Blogger VHB used to post the so-called "renewal gap", the difference between current mortgage rates and rates "N" years ago, where "N" is the mortgage term. So here it is, updated to May 31, 2011:
Note the 3 and 5 year rates are still at negative gap, meaning that homeowners renewing their mortgages today can receive lower monthly payments, and this has been the case for just over two years now.
Why is the renewal gap important? The gap indicates how much financial relief current homeowners can receive when they renew. As we can see, until the end of 2008, the renewal gap was positive. Since then the gap has been negative for the past few years this means that cohorts of mortgage holders have been receiving relief in the form of lower monthly payments for close to 3 years now and counting.

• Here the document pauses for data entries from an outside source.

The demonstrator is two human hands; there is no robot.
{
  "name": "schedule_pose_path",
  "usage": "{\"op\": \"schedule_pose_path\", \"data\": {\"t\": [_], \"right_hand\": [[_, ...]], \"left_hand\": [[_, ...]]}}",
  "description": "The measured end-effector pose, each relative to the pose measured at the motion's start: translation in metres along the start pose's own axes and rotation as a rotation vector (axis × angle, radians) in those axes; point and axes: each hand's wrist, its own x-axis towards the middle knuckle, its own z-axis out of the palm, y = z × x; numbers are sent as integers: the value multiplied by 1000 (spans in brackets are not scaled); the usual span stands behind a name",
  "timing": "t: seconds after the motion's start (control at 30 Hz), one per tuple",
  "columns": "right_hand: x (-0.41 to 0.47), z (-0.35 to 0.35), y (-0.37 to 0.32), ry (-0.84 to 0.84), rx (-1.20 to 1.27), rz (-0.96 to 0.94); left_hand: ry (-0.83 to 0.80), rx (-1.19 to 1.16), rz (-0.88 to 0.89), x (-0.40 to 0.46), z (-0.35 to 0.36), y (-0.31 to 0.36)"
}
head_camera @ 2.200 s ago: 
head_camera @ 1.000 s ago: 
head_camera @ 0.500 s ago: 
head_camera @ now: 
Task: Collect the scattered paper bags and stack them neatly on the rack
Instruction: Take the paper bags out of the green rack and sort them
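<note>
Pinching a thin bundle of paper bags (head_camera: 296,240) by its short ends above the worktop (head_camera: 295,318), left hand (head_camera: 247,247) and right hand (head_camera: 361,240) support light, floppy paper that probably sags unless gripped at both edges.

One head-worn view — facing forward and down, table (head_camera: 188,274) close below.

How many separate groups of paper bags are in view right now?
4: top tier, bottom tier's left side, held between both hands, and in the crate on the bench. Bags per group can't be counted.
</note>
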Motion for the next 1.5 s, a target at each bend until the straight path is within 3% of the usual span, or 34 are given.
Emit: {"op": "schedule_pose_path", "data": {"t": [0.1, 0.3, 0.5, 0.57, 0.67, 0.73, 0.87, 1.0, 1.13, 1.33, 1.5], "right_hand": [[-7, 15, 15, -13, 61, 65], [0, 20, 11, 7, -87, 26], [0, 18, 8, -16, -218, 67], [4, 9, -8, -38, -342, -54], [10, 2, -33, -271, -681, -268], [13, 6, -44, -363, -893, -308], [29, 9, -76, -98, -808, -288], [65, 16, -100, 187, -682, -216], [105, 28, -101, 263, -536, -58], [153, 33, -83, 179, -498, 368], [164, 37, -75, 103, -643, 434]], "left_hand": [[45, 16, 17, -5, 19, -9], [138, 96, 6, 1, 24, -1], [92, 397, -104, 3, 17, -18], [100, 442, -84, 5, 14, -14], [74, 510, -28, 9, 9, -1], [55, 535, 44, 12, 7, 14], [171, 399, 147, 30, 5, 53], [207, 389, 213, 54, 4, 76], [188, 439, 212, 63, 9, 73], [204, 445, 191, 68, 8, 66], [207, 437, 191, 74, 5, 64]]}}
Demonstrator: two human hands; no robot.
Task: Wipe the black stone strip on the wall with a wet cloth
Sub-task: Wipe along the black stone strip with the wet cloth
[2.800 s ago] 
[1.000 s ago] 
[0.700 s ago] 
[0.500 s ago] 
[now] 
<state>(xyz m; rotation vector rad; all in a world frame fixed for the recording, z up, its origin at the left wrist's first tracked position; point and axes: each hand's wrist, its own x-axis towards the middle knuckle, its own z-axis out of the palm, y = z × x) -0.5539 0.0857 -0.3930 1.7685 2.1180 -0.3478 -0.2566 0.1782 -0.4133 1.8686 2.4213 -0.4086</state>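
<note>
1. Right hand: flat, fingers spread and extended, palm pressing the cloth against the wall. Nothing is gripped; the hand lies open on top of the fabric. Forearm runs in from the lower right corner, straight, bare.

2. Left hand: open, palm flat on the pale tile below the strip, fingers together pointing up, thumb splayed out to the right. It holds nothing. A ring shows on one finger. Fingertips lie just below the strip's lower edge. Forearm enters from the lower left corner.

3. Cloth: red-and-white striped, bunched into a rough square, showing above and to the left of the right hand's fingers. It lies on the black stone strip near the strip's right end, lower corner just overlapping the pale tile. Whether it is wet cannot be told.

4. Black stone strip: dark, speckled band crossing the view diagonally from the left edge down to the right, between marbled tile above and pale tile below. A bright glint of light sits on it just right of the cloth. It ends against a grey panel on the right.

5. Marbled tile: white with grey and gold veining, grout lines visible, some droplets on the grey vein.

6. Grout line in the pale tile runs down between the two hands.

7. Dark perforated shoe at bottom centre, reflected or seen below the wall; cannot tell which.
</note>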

With some consensus that rates may start edging up as the economy improves and employment reaches towards full capacity, it is worth looking at what could happen to the renewal gap in years ahead. To help with picturing this, I have extrapolated mortgage rates at a high and low end: at the low end assuming "flat" rates for the next 3 years, at the high end assuming a linear extrapolation to the "max" mortgage rate seen in the past 10 years in mid-2014, as shown below:
So the scenarios play out as follows. First the "flat":
- 1 year renewal gap stays around zero, as we would expect
- 3 year renewal gap approaches and stays at zero by early 2012
- 5 year renewal gap stays negative until early 2014
- 1 year renewal gap moves up to and remains at 1% starting the second half of 2011
- 3 year renewal gap shoots positive by early 2012 and trends even higher until 2014
- 5 year renewal gap stays slightly negative but "shoots" up positive in early 2014
There are other scenarios, of course, but if one believes the Bank of Canada's statement, that the recovery will be "sluggish" in the coming years, I have chosen a "sluggish" return to full capacity. Of course if the elusive bond vigilantes rear their heads, all bets are off.